BRACE YOURSELF, WINTER IS COMING
|Adam Ashton with the Sacramento Bee reports California unions are bracing themselves for a loss at the U.S. Supreme Court because “everything is at stake” in the upcoming case, Janus vs. AFSCME. Unions anticipate newbie JUSTICE NEIL GORSUCH will tip the case against their side just a year after the court deadlocked on a similar case against the California Teachers Association.
SCOTUS VIEWS
The Trump Administration is Holding a Teenager Hostage Over Abortion
The Washington Post“People of goodwill are entitled to believe that abortion is the taking of a human life, and work to prevent it. But government officials of goodwill must recognize that the Supreme Court has decided and reaffirmed that the Constitution protects a woman’s right to make that decision for herself. They don’t have to pay for abortions, and they can institute policies that encourage women to choose childbirth over abortion. They just can’t stop them from exercising their constitutional rights.”
OTHER NEWS
Tech's Duel with Law Enforcement Won't Be Settled by the High Court's Review of the Microsoft Data Case
Fast Company“Regardless of which way the Supreme Court comes down on the issue, lawyers will still be arguing about how old laws should apply to more complex digital property disputes in the 21st century. SCOTUS will be giving guidance on how to apply one law. But others can be used as a basis for obtaining a search warrant.”

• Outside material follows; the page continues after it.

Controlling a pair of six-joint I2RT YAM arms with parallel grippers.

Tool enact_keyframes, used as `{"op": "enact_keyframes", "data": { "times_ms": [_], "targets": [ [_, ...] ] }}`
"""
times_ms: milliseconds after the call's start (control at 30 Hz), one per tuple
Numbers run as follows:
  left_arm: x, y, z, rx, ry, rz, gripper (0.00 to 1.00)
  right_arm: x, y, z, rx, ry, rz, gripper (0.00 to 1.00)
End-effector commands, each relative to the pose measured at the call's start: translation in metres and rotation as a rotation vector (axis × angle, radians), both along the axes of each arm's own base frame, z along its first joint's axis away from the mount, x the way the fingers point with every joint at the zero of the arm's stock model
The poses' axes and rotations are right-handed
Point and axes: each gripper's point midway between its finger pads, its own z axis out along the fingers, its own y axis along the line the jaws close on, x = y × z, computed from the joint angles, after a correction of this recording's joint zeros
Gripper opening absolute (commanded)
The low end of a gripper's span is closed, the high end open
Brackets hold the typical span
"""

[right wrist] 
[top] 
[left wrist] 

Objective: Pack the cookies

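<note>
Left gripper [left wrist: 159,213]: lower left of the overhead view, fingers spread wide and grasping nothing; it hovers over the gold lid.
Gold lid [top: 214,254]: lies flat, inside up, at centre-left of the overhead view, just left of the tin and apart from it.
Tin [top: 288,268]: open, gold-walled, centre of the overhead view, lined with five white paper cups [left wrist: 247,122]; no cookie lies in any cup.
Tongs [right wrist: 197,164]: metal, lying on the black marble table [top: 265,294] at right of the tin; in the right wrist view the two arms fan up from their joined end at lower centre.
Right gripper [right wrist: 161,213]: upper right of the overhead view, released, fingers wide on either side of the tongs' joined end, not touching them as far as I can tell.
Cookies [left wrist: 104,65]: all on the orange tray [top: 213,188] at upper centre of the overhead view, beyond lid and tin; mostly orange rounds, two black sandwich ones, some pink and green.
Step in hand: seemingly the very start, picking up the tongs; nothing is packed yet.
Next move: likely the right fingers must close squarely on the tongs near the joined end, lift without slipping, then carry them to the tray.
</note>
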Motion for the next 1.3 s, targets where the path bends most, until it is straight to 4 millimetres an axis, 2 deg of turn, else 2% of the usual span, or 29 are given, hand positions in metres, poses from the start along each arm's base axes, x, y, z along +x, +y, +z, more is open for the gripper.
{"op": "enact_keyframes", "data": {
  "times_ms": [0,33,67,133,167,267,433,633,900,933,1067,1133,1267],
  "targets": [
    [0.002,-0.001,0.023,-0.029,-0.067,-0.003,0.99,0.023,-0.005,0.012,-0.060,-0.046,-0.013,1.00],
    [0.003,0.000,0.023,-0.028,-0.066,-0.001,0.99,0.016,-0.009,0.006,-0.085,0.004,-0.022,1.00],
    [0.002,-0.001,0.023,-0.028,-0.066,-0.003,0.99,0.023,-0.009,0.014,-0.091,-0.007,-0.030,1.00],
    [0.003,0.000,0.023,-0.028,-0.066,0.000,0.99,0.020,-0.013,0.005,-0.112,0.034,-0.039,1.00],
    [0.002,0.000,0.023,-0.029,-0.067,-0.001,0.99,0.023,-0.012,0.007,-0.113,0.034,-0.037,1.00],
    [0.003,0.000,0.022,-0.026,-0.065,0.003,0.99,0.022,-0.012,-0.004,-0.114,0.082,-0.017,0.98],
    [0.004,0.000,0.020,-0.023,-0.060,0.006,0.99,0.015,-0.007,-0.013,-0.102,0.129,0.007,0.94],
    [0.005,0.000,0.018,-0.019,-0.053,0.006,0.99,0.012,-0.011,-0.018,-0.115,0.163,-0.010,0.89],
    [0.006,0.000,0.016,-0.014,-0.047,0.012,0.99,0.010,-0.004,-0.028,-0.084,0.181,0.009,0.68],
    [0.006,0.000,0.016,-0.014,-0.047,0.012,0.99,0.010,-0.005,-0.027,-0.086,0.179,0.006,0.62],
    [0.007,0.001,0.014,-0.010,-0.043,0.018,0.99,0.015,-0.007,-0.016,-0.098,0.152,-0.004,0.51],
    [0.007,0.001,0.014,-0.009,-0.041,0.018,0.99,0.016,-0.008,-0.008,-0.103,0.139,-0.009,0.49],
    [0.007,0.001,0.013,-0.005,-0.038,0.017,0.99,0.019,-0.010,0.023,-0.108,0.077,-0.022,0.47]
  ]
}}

The National-Security-Law Expert Who Blocked Trump's Travel Ban
The Atlantic“The late Justice Antonin Scalia once compared a constitutional doctrine he disliked to ‘some ghoul in a late night horror movie that repeatedly sits up in its grave and shuffles abroad, after being repeatedly killed and buried.’ Donald Trump’s travel ban—and the court challenges to it—also refuse to die.”